Apparaissant négligé, portant une barbe en bataille, au physique ingrat, ce personnage d’intellectuel vieillissant qui n’a de cesse de clamer des citations littéraires à qui veut l’entendre tout en déblatérant des considérations existentialistes sur le vide intersidéral de l’art minimaliste, semble la parfaite caricature de l’érudit suranné qui fait davantage fuir qu’il ne passionne. Pourtant, malgré sa dégaine rebutante, son imperméable difforme et sa chemise souillée, cet artiste incompris semble encore vivre les soubresauts d’émois amoureux lorsqu’il croise la piquante galeriste qui se piquera au jeu de le séduire pour mieux se servir de lui, n’étant guère séduite par sa chevelure emplie de pellicules, son haleine alcoolisée un brin fétide et sa bedaine proéminente.
Pour mettre en relief cette truculente galerie de personnages, Le cinéaste a opté pour des plans fixes, assez composés, principalement larges, qui lui permettent d’accueillir, tel un peintre impressionniste dans ses tableaux, les éléments de la nature, le ciel, les routes, la mer ou l’horizon.

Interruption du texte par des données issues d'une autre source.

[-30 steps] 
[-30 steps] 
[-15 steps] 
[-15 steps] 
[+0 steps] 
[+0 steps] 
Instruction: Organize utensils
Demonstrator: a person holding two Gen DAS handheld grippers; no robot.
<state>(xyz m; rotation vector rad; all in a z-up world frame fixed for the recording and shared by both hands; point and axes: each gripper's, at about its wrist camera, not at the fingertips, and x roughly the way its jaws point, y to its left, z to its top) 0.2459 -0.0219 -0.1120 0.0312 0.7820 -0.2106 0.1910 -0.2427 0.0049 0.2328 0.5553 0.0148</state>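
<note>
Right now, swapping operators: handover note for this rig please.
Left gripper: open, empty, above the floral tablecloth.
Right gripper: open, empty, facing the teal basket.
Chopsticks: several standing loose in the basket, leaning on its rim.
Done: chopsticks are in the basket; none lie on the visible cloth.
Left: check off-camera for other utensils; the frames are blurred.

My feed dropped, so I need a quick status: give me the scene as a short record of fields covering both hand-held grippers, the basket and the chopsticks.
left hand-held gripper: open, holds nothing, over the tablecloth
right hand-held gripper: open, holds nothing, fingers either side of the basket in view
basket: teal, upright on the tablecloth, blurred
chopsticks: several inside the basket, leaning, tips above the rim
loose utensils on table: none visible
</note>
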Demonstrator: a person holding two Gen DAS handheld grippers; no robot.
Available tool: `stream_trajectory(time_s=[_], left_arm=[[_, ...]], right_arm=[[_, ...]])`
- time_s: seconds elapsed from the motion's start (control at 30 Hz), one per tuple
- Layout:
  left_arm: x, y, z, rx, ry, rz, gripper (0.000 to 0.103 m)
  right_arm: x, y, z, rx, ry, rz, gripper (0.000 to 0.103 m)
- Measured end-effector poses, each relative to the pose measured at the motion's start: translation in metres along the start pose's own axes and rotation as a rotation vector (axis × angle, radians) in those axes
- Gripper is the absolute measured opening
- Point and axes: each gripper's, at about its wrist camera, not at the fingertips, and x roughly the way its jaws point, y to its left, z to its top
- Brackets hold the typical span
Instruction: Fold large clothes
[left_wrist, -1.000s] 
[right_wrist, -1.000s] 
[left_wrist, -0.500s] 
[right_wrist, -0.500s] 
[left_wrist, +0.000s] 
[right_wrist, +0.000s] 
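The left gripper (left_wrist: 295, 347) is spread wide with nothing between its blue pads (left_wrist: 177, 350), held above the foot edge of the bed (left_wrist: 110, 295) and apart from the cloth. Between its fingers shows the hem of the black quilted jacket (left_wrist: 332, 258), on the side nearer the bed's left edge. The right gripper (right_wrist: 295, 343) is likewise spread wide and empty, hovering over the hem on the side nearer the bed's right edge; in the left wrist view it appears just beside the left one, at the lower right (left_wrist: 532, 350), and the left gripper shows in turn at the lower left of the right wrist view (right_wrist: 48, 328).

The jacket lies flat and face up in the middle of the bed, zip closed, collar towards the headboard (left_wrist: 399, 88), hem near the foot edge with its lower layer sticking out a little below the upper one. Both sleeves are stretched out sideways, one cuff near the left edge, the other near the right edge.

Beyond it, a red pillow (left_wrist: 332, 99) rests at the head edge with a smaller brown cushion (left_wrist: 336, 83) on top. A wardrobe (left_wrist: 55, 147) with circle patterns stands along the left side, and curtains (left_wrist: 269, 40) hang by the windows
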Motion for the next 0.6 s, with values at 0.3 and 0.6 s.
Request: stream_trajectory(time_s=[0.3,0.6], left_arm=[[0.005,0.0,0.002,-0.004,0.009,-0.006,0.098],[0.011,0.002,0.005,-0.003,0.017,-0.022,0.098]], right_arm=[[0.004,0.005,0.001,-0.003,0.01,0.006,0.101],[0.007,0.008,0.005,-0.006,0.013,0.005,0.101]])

L’Art d’être heureux flirte avec plusieurs genres, de la satire du milieu artistique et de ses paradoxes au registre comique burlesque qui rappelle les grands maîtres du genre, tels Charlie Chaplin ou Buster Keaton, par exemple quand Laurence Bibot joue un homme, sans que le moindre commentaire ne soit fait sur ce jeu de genres.
Stefan Liberski signe ici un film empli de qualités dont celle, non négligeable, d’être efficace en une heure et demie.